**THE PROBLEM:** From the data, copy out every line in which the word "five" appears.
(SOURCE DATA begins)
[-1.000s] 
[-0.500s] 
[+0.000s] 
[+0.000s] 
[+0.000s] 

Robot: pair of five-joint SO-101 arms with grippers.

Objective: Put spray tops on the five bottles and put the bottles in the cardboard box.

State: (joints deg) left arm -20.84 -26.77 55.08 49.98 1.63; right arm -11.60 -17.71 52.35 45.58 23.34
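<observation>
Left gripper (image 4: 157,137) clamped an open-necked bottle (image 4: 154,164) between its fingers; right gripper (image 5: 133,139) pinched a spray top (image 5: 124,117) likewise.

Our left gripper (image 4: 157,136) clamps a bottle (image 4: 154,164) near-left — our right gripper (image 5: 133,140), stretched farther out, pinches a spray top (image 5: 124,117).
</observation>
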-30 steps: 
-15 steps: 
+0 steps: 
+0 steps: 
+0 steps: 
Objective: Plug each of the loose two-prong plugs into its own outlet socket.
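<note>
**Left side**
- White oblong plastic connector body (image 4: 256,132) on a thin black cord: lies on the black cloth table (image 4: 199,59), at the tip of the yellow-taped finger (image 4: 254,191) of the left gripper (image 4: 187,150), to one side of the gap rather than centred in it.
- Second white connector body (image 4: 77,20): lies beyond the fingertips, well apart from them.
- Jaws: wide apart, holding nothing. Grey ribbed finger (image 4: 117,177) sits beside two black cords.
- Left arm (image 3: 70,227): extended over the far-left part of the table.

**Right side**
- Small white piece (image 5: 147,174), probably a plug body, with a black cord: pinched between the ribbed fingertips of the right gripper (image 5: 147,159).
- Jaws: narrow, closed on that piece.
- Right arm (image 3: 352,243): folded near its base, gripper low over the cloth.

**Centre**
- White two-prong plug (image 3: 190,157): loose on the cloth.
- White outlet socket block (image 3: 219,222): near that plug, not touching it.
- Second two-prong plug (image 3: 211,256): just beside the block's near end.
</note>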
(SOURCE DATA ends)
**RESULT OF THE EXERCISE:**
Robot: pair of five-joint SO-101 arms with grippers.
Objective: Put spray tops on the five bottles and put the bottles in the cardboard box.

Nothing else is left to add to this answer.